- _EXERCISE OBJECTIVE_: Go to the line below containing "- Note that" and print exactly from there through the line containing "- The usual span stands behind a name", both included. Print nothing else.

- - -

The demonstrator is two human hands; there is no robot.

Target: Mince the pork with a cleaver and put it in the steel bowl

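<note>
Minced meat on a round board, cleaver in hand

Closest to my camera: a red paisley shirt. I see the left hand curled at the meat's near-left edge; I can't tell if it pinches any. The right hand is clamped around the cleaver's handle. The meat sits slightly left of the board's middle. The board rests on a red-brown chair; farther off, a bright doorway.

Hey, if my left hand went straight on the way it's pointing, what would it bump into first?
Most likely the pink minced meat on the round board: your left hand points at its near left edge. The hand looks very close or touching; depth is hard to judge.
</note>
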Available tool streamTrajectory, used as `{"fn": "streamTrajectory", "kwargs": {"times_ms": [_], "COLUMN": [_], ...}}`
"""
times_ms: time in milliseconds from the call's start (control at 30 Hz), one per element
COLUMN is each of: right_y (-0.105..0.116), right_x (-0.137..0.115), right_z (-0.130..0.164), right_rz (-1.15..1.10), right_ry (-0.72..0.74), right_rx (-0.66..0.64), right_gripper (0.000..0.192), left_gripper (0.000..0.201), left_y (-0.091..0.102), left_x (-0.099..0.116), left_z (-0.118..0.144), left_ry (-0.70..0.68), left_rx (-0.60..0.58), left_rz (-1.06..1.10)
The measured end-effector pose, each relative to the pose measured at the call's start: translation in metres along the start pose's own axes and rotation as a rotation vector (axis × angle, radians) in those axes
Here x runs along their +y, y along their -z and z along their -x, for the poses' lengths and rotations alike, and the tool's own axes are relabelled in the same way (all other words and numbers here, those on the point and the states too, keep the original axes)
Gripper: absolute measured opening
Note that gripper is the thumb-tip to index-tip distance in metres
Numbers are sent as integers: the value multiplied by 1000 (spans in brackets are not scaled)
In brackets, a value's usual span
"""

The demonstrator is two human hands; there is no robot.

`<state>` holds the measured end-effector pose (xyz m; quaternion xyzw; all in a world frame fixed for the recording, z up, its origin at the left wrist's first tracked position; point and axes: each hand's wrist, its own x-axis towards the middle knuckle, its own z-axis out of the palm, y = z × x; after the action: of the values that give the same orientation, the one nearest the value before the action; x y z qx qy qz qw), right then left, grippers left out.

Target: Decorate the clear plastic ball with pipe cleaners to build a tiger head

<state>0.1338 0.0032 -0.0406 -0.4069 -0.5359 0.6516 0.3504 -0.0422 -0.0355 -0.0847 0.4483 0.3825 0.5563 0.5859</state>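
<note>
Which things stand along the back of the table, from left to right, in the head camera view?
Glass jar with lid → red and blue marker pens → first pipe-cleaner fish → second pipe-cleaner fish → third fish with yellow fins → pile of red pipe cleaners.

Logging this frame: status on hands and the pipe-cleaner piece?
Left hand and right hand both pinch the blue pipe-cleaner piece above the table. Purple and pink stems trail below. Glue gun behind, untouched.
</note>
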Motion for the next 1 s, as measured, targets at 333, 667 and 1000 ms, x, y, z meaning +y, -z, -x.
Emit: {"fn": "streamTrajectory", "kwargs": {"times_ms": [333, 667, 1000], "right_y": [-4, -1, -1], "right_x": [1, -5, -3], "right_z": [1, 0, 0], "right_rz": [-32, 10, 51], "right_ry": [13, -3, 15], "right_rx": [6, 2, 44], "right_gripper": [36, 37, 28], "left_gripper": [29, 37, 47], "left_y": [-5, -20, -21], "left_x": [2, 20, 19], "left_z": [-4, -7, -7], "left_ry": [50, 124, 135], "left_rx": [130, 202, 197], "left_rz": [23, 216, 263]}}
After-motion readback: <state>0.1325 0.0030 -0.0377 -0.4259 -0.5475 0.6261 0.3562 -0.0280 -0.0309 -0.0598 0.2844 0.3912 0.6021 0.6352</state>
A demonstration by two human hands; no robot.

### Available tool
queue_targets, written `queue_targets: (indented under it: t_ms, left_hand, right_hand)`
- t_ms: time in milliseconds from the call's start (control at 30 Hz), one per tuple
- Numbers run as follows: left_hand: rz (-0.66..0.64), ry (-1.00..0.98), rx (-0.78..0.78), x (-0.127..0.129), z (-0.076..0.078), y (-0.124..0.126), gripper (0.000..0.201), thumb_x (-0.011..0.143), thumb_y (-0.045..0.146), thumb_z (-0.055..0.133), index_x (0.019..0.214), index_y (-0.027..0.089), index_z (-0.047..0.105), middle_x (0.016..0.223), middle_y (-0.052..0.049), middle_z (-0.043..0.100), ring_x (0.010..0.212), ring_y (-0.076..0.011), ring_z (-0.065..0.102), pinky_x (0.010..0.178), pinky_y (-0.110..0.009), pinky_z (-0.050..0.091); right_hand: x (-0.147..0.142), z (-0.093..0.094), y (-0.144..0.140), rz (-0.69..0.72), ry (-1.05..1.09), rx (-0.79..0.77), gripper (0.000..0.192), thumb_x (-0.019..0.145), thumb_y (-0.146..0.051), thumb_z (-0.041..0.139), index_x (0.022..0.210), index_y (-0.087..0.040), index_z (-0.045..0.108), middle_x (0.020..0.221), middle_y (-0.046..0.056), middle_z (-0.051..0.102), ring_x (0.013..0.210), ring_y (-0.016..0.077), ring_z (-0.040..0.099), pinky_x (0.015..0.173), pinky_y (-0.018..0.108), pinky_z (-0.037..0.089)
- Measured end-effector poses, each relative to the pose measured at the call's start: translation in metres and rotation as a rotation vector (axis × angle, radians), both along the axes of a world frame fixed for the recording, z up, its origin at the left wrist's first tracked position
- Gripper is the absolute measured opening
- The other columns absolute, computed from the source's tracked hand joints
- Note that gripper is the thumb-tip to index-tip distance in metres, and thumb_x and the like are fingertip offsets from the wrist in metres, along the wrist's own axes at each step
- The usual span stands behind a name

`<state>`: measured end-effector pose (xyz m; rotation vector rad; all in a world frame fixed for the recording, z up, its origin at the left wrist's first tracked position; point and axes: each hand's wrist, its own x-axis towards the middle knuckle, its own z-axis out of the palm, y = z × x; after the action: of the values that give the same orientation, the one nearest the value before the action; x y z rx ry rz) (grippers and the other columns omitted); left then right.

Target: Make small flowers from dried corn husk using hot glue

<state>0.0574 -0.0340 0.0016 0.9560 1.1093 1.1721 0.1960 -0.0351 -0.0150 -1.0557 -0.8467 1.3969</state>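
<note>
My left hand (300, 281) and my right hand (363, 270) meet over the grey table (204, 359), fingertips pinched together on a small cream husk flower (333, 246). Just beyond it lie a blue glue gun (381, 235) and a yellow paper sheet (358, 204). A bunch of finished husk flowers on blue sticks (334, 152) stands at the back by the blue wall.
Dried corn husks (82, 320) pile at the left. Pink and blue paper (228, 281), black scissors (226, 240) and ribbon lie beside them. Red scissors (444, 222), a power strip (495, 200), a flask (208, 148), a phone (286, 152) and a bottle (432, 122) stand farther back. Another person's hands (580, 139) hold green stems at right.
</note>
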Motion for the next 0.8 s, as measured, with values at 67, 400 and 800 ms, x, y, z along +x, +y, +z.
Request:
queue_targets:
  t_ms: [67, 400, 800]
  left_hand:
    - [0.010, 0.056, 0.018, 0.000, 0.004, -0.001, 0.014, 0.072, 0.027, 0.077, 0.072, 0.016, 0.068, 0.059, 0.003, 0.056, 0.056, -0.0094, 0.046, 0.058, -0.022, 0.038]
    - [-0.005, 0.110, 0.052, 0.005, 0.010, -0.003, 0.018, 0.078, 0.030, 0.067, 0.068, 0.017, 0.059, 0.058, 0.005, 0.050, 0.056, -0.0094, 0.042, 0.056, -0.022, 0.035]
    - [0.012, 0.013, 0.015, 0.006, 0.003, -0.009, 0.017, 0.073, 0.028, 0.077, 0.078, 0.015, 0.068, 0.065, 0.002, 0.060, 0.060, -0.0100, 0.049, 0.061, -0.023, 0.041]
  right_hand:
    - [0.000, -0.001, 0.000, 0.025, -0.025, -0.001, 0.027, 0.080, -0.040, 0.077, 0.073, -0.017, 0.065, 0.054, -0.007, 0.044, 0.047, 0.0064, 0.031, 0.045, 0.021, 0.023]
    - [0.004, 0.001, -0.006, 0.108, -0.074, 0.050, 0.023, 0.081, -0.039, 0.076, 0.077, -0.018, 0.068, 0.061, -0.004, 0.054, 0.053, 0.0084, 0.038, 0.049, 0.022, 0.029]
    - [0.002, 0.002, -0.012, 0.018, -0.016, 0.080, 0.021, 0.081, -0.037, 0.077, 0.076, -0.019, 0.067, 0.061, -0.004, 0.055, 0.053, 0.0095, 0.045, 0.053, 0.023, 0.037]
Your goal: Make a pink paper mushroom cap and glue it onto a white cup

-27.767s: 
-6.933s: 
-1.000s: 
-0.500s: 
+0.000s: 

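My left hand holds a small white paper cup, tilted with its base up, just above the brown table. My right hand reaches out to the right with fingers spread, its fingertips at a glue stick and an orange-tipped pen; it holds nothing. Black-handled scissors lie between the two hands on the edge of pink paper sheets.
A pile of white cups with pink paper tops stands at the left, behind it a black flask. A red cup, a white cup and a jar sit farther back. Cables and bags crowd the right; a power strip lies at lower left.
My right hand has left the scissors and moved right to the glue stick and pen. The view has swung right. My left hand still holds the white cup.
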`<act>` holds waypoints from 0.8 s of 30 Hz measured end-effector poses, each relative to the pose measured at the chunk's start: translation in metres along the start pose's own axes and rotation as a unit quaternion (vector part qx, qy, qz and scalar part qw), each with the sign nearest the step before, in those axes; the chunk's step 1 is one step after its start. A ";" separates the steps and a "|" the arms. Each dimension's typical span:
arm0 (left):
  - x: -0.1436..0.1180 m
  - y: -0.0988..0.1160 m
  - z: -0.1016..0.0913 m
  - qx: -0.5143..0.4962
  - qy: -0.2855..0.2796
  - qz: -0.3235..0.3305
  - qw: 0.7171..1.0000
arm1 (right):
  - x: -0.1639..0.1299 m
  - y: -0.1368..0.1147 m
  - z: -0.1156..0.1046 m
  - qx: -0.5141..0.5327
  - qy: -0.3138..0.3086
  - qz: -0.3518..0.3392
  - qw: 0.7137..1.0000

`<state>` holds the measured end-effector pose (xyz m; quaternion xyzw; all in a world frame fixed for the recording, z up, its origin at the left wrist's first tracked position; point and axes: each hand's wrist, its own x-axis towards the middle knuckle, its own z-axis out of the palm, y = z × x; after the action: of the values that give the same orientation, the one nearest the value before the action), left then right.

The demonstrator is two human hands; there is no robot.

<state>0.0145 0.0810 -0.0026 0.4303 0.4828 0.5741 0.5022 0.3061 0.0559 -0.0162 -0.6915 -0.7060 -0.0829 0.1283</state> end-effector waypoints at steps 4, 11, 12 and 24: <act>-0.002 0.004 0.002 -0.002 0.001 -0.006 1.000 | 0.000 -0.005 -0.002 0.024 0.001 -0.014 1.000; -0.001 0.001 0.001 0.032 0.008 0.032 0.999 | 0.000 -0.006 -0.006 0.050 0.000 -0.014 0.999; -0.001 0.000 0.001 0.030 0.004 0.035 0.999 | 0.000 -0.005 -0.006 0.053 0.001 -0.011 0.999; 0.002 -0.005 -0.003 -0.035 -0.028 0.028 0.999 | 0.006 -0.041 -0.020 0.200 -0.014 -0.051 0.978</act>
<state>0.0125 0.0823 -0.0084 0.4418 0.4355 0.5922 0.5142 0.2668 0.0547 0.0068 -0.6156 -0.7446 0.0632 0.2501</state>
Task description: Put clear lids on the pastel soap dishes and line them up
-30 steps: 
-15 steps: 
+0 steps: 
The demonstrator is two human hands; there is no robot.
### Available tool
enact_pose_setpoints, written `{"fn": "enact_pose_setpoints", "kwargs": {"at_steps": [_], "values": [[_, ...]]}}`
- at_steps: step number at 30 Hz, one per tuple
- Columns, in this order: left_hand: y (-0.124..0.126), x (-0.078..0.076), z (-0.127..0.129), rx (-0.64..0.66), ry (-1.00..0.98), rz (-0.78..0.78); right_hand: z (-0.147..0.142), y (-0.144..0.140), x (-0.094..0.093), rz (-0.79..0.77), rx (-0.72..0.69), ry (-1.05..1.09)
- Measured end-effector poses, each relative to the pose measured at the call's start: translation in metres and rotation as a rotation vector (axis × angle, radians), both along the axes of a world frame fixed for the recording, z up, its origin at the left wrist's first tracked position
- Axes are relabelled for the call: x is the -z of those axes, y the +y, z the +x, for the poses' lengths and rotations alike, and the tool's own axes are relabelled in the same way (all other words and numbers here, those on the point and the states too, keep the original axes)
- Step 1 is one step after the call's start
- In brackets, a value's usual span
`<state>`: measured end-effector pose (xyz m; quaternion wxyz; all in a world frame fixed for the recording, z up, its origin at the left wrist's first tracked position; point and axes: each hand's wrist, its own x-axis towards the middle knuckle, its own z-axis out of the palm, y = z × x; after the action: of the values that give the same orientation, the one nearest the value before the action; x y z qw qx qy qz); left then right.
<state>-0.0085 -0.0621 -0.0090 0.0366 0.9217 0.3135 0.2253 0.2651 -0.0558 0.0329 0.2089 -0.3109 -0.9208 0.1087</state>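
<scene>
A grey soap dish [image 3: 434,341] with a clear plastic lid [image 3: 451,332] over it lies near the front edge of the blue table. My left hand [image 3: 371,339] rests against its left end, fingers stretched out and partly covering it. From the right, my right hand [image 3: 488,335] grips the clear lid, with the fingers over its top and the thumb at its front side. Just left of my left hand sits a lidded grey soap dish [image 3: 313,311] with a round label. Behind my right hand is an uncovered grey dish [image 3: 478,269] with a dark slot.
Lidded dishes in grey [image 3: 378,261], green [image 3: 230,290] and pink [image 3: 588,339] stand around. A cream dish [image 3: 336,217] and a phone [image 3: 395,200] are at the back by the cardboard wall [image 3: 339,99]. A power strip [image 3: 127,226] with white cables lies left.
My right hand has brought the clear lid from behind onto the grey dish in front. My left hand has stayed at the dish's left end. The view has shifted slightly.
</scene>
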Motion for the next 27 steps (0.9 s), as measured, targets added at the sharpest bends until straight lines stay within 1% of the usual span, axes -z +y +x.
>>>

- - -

- _SOLUTION TO THIS EXERCISE_:
- Note that gripper is the thumb-tip to index-tip distance in metres, and thumb_x and the like are fingertip offsets from the wrist in metres, along the wrist's own axes at each step
- The usual span stands behind a name

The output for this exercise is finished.